- **Instructions for the task**: Locate every line in the material below that has the word "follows". Copy each of those lines.

- **Dataset entries**:
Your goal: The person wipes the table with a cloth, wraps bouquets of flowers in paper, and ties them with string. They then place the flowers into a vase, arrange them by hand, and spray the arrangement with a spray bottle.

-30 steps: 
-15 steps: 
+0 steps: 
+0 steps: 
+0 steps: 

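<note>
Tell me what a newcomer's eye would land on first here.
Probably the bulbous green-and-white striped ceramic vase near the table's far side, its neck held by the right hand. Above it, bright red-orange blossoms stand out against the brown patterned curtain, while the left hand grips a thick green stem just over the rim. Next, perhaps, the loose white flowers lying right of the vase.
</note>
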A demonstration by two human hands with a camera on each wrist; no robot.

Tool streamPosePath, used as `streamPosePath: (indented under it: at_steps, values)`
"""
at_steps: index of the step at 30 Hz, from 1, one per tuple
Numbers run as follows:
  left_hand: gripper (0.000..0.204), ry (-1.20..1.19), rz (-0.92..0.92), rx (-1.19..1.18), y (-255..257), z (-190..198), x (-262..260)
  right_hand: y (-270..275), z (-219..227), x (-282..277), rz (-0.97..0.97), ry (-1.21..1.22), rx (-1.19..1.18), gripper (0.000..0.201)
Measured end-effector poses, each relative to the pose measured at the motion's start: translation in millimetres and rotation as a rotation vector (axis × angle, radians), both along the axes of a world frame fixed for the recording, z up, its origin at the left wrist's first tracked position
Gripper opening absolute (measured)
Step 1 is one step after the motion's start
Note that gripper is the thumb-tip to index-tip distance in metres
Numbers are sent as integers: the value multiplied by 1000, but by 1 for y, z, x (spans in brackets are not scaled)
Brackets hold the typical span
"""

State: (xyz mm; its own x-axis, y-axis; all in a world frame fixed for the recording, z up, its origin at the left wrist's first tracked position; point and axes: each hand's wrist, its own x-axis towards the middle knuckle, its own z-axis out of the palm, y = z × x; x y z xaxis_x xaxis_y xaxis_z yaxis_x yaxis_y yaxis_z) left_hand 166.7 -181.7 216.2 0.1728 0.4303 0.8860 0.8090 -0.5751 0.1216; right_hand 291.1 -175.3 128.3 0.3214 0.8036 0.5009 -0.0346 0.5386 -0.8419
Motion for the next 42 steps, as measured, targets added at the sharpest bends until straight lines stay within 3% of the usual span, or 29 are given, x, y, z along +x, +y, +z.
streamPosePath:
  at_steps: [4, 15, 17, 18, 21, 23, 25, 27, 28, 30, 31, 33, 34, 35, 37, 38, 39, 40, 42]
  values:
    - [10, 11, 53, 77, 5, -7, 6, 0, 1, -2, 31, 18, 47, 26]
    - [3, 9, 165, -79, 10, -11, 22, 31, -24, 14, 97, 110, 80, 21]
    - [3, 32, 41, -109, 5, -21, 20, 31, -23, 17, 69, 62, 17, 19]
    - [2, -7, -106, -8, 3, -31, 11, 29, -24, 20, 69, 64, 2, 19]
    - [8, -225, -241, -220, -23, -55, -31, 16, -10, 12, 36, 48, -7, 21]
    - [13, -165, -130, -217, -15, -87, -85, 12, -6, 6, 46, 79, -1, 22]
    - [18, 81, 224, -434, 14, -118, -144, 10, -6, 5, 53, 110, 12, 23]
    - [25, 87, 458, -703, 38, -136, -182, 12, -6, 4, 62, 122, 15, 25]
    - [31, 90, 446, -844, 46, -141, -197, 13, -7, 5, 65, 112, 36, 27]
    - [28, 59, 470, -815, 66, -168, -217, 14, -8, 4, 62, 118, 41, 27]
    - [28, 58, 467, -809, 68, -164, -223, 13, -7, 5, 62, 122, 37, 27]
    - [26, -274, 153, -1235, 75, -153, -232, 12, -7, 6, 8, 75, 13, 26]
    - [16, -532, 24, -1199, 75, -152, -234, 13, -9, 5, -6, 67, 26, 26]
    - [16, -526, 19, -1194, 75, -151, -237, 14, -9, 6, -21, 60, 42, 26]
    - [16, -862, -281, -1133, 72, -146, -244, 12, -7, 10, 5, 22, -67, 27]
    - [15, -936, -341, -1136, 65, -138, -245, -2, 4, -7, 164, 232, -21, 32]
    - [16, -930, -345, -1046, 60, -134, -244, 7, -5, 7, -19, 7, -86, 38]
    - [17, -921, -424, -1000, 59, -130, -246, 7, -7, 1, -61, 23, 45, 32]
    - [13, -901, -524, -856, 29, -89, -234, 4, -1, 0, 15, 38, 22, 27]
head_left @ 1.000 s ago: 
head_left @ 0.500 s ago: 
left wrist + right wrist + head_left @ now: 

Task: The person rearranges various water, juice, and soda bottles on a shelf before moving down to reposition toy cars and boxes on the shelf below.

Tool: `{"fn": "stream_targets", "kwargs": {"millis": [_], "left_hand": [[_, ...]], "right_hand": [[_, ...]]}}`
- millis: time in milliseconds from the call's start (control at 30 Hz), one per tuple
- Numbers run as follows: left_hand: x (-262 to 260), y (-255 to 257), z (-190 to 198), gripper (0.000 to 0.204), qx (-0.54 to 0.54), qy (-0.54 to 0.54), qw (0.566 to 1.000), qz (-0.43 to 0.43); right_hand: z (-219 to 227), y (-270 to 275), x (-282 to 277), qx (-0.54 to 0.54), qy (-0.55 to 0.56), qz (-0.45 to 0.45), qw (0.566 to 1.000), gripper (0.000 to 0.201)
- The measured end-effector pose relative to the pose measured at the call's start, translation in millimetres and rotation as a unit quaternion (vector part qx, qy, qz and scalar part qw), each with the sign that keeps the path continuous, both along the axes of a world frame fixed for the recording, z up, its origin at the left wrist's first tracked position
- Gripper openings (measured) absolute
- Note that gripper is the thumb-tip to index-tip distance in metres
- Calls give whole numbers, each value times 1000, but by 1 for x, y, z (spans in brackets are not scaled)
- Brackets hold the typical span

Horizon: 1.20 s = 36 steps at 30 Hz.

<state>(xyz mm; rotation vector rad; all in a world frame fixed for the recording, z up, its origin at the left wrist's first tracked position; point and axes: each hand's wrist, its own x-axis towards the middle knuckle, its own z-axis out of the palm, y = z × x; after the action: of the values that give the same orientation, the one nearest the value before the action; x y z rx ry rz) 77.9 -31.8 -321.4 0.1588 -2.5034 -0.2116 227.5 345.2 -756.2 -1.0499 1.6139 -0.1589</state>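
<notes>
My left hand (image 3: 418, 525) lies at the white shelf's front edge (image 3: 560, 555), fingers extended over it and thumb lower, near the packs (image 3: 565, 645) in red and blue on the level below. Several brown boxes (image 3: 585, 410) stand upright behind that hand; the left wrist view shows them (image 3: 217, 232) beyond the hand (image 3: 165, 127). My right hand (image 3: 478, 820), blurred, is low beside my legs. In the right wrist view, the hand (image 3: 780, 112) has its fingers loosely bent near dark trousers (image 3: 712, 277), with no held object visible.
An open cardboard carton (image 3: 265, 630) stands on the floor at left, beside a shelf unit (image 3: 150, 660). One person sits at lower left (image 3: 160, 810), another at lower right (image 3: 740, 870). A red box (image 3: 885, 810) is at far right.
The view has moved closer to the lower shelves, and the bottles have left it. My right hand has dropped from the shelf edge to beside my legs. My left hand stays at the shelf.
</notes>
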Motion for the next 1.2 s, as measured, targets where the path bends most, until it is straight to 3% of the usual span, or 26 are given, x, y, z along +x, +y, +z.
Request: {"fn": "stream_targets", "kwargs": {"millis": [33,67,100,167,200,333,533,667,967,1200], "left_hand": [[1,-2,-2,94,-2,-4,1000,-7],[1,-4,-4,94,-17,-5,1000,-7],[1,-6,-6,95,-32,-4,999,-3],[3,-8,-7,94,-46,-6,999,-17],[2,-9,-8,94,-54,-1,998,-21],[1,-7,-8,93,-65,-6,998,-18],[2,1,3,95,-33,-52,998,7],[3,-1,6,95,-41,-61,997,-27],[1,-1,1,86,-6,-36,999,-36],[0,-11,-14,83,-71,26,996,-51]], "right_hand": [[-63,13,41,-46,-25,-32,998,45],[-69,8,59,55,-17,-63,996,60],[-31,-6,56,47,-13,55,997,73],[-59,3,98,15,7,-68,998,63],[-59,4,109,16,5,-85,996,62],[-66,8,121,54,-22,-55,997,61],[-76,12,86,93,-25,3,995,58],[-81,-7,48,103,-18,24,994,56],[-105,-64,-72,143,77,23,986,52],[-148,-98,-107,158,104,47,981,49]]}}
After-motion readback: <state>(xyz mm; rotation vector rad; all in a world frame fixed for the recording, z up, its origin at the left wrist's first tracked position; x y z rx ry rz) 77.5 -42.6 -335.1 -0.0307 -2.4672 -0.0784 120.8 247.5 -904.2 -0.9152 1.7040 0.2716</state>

- **Response for this exercise**:
Numbers run as follows:
- Numbers run as follows: left_hand: x (-262 to 260), y (-255 to 257), z (-190 to 198), gripper (0.000 to 0.204), qx (-0.54 to 0.54), qy (-0.54 to 0.54), qw (0.566 to 1.000), qz (-0.43 to 0.43); right_hand: z (-219 to 227), y (-270 to 275), x (-282 to 277), qx (-0.54 to 0.54), qy (-0.55 to 0.56), qz (-0.45 to 0.45), qw (0.566 to 1.000), gripper (0.000 to 0.201)

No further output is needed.